I find this idea of psychological capital growing from engaging with activities that produce flow rather intuitive, but Seligman backs it up with research:

Flow is a frequent experience for some people, but this state visits many others only rarely if at all. In one of Mike’s [ Mihaly Csikszentmihalyi ] studies, he tracked 250 high-flow and 250 low-flow teenagers. The low-flow teenagers are “mall” kids; they hang out at malls and they watch television a lot. The high-flow kids have hobbies, they engage in sports, and they spend a lot of time on homework. On every measure of psychological well-being (including self-esteem and engagement) save one, the high-flow teenagers did better. The exception is important: the high-flow kids think their low-flow peers are having more fun, and say they would rather be at the mall doing all those “fun” things or watching television. But while all the engagement they have is not perceived as enjoyable, it pays off later in life. The high-flow kids are the ones who make it to college, who have deeper social ties, and whose later lives are more successful. This all fits Mike’s theory that flow is the state that builds psychological capital that can be drawn on in years to come. (117)

THE IMPORTANCE OF A GOOD QUESTION: ASKING “WHAT IS THE GOOD LIFE?” RATHER THAN “HOW CAN I BE HAPPY?” 

To summarize, we now know that there are two very different qualities of happiness in the present: the pleasures and the gratifications. Further, we know that the former produces evanescent positive emotion while the latter builds up our psychological capital. Back-rubs and pumpkin pie are wonderful and should be savored, but if we want to grow our psychological reserves we need to be seeking out and creating experiences for ourselves that produce flow. Yet, so many of us routinely choose the pleasures over the gratifications–spending our evenings mindlessly flipping through the channels instead of writing a story, painting a portrait or otherwise engaging in activities that require the activation of our strengths. This is a question of motivation, the pleasures are cheap and easily accessible while the gratifications require effort and hold the possibility of failure and stress:

To start the process of eschewing easy pleasure and engaging in more gratification is hard. The gratifications produce flow, but they require skill and effort; even more deterring is the fact that because they meet challenges, they offer the possibility of failing. Playing three sets of tennis, or participating in a clever conversation, or reading Richard Russo takes work—at least to start. The pleasures do not: watching a sitcom, masturbating and inhaling perfume are not challenging. Eating a buttered bagel or viewing televised football on Monday night requires no effort and little skill, and there is no possibility of failure.  (119)

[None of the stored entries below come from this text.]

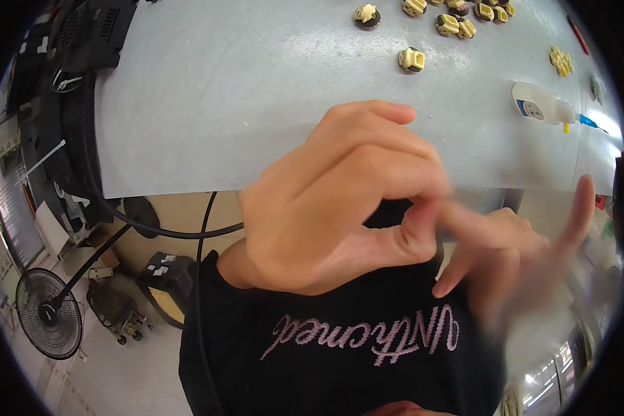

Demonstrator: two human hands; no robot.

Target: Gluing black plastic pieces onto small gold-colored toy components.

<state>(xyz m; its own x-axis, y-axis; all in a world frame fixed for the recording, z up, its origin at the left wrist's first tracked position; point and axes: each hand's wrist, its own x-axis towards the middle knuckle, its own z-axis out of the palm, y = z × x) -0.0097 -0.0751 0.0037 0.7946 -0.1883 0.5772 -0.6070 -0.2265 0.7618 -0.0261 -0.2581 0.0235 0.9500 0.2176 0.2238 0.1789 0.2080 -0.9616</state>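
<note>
In front of my chest, just off the table's near edge, my left hand (347, 194) is closed, thumb and index fingertips brought together. Whatever may be between them is hidden or too small to make out. My right hand (509, 253) is smeared by motion at its side; one stretched finger reaches the left fingertips, while the thumb and another finger stand apart from it. No held thing shows in the right hand. Beyond the hands, a small cream-and-black moulded piece (412, 59) lies on the grey table (256, 90), with another such piece (367, 15) farther back.
Several more moulded pieces (457, 26) lie at the far right. A clear squeeze bottle with a blue needle tip (544, 102) rests on its side, near small cream parts (561, 61) and a red stick (577, 35). A black cable (166, 232) hangs left; a fan (48, 312) stands beyond.
</note>
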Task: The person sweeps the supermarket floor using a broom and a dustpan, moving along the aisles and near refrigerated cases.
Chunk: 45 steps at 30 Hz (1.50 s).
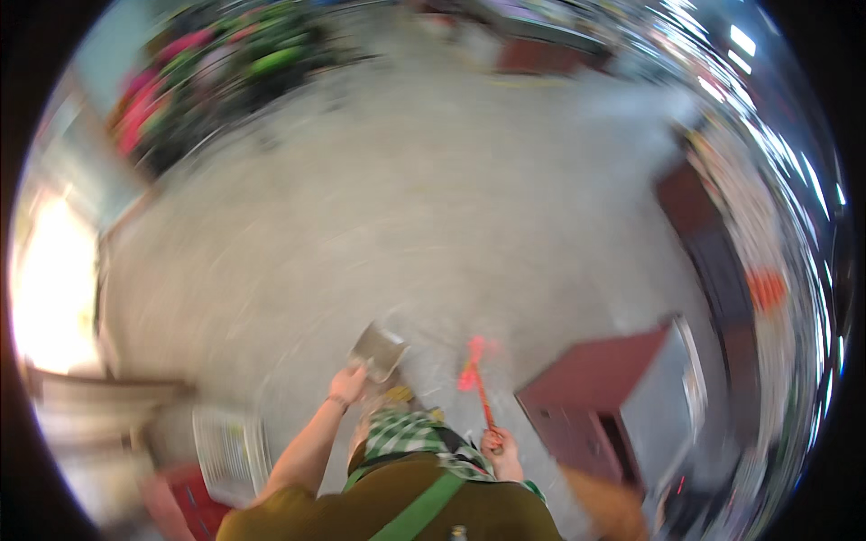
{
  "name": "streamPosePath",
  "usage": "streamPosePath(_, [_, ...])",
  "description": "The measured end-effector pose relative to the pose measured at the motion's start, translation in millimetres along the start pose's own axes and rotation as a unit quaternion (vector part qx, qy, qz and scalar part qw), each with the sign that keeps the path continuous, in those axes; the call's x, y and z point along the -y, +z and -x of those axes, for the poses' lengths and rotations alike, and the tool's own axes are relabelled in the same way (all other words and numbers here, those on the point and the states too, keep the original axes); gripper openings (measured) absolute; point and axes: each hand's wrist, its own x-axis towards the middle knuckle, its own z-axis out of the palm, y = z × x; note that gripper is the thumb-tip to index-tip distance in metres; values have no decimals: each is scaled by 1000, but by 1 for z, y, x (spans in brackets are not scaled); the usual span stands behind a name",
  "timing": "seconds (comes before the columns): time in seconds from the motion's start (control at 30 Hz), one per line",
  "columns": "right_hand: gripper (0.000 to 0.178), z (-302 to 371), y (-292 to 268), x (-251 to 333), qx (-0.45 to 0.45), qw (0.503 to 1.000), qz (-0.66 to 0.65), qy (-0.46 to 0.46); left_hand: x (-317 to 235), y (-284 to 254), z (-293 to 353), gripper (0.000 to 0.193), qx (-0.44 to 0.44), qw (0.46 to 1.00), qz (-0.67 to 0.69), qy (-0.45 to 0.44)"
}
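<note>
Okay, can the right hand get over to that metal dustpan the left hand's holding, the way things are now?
Probably yes. The metal dustpan is held up in the left hand, with open floor between. But the right hand is closed on the red broom handle, so it isn't free.

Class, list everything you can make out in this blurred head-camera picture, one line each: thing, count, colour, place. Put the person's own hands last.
Metal scoop-like pan: one, grey, held up above the floor, left of centre.
Broom or brush: one, thin stick with a red-pink head, centre, head toward the floor.
Floor: one, grey concrete, fills the middle.
Cabinet: one, dark red, lower right.
White crate or basket: one, lower left; too blurred to tell more.
Colourful goods: many, pink and green, top left, blurred.
Left hand: one, holds the pan.
Right hand: one, grips the stick.
</note>
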Motion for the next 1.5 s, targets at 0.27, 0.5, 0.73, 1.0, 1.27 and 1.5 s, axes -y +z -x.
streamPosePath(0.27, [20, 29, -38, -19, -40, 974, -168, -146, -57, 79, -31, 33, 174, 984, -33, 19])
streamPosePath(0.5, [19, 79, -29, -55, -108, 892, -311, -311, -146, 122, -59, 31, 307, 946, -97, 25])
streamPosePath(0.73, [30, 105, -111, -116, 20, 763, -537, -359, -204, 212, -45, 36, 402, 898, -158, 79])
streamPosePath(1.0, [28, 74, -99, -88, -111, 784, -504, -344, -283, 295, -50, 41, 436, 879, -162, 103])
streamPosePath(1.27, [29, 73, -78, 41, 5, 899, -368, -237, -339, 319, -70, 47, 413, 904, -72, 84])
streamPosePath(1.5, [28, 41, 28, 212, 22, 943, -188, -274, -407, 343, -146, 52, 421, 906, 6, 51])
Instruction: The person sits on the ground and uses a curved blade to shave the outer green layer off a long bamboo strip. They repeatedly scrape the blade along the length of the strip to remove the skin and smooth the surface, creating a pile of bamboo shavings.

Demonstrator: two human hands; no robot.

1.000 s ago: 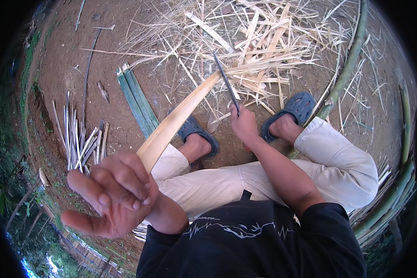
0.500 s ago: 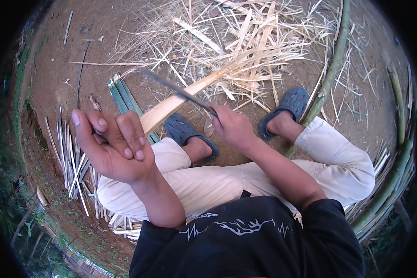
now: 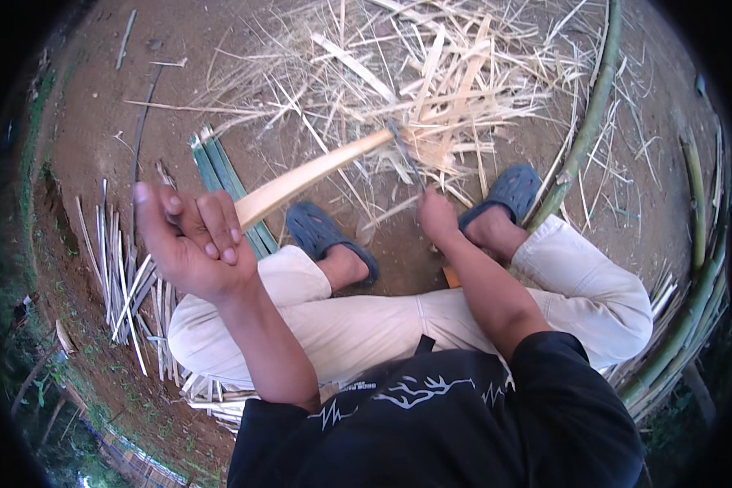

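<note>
My left hand [image 3: 193, 244] is closed around the near end of a pale split bamboo strip [image 3: 317, 172]. The strip slants away from me toward the upper right, over the ground. At its far end the dark, narrow blade of a knife [image 3: 404, 150] crosses it. My right hand [image 3: 437, 215], in front of my right foot, is closed on this knife, its fingers partly blurred. An orange-brown piece [image 3: 451, 276] shows under my right forearm; I cannot tell whether it belongs to the knife.
Shavings and slivers [image 3: 439, 73] are heaped beyond my feet. Green split bamboo [image 3: 219, 167] lies at left, near a bundle of thin strips [image 3: 122, 285]. A long green bamboo pole [image 3: 598, 106] passes my right clog [image 3: 514, 189]; more poles [image 3: 683, 325] lie at far right.
My right hand and the knife have moved right and away along the strip, from its middle to its far end. The blade has turned more upright. My left hand has barely shifted.
</note>
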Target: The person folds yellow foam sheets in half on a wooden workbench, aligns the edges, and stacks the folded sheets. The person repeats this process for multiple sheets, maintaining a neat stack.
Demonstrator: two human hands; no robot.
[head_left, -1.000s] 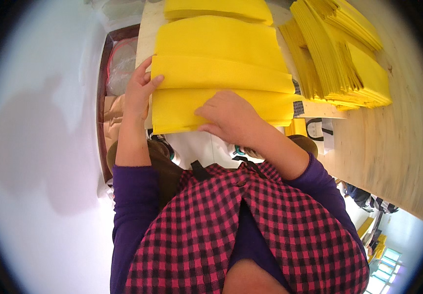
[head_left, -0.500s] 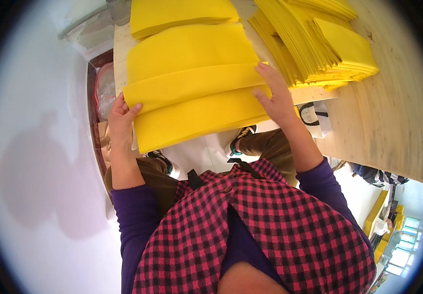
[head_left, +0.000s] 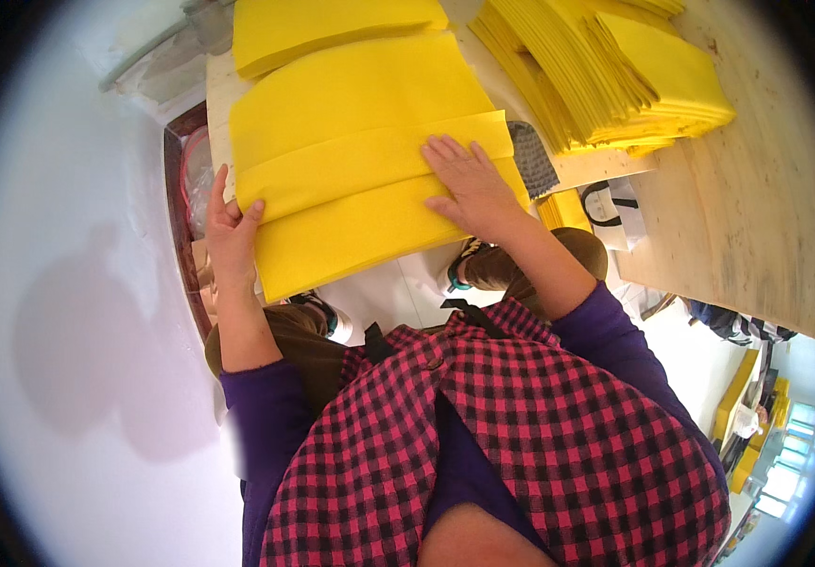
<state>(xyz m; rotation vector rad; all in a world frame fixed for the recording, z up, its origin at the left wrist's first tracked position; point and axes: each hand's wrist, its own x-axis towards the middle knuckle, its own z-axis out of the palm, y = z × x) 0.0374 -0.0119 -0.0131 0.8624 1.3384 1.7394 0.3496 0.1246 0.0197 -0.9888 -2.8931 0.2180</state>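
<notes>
A yellow fabric-like sheet lies on a stack of similar yellow sheets in front of me. A folded-over strip runs across its near part. My right hand rests flat on the right half of this fold, fingers stretched out. At the left edge, my left hand has its thumb by the fold's corner and its index finger pointing up beside the sheet. The left hand's other fingers are partly hidden.
Another yellow pile sits at the far end. Folded yellow pieces are heaped on the wooden table to the right. A dark grey textured pad shows beside the stack. Below the table edge stands a white bag with black handles.
My right hand has moved left from the fold's right end onto its face and flattened. The fold now lies flatter. My left index finger has straightened, and the grey pad has come into view.
</notes>
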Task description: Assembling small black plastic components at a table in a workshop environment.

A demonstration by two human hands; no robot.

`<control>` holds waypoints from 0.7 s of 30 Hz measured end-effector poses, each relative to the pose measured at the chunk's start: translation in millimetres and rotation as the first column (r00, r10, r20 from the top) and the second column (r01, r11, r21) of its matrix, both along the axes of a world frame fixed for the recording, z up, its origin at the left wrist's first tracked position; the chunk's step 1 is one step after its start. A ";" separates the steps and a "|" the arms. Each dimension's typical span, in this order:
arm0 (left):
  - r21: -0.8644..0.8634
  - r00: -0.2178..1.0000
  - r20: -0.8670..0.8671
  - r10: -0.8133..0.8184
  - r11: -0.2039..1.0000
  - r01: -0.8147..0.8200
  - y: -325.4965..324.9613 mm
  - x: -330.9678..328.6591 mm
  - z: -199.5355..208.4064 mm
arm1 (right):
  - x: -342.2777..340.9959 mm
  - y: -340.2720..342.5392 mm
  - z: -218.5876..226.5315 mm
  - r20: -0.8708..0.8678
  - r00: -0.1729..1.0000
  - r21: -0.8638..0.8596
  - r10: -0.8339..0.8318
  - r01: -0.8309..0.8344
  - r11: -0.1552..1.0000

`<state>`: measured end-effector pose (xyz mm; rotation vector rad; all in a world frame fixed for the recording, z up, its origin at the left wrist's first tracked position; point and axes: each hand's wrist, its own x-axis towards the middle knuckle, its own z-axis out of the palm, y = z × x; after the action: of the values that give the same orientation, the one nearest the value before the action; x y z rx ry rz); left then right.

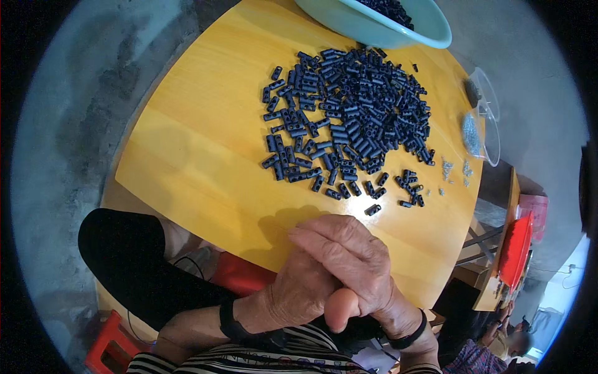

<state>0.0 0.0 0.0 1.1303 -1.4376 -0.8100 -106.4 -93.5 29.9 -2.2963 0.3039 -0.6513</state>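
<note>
Over the near edge of the yellow table my two hands are pressed together. My right hand [355,258] lies across the top of my left hand [302,283], its fingers bent over and wrapped round it. The left hand's fingers are hidden beneath, so whether anything lies between the palms does not show. One thumb points back toward me below the hands. Just beyond them, a single black tubular piece with round holes [373,210] lies on the table. A large heap of the same black pieces [355,112] spreads farther out, with a small cluster [411,187] at its near right.
A pale green basin [430,34] holding black pieces stands at the far edge. Clear plastic tubs [489,128] with small metal parts stand at the right, near scattered screw-like bits [447,168]. A red stool [112,343] is lower left. People sit at lower right, near a red tray [517,249].
</note>
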 end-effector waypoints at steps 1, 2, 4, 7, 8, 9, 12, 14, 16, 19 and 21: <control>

But if we want a full life, a life of growth and directed change, we must be willing to endure and, in fact, seek out the challenges that produce flow:

Such people [those seeking the pleasures exclusively] ask, “How can I be happy?” This is the wrong question, because without the distinction between pleasure and gratification it leads all too easily to a total reliance on shortcuts, to a life of snatching up as many easy pleasures as possible. I am not against the pleasures; indeed, this entire chapter has set out advice on how to increase pleasures (as well as the entire panoply of positive emotions) in your life. I detailed the strategies under your voluntary control that are likely to move your level of positive emotion into the upper part of your set range of happiness: gratitude, forgiveness, and escaping the tyranny of determinism to increase positive emotions about the past; learning hope and optimism through disputing to increase positive emotions about the future; and breaking habituation, savoring, and mindfulness to increase the pleasures of the present. (120)

When an entire life is taken up in the pursuit of the positive emotions, however, authenticity and meaning are nowhere to be found. The right question is the one Aristotle posed two thousand and five hundred years ago: “What is the good life?” My main purpose in marking the gratifications off from the pleasures is to ask this great question anew, then provide a fresh and scientifically grounded answer. My answer is tied up in the identification and the use of your signature strengths. (121)

We’ll examine the signature strengths next Tuesday–what they are, how to identify them and how to build them up.

*

Source: Seligman, Martin. Authentic Happiness: Using the New Positive Psychology To Realize Your Potential For Lasting Fulfillment. New York: Free Press, 2002. Print.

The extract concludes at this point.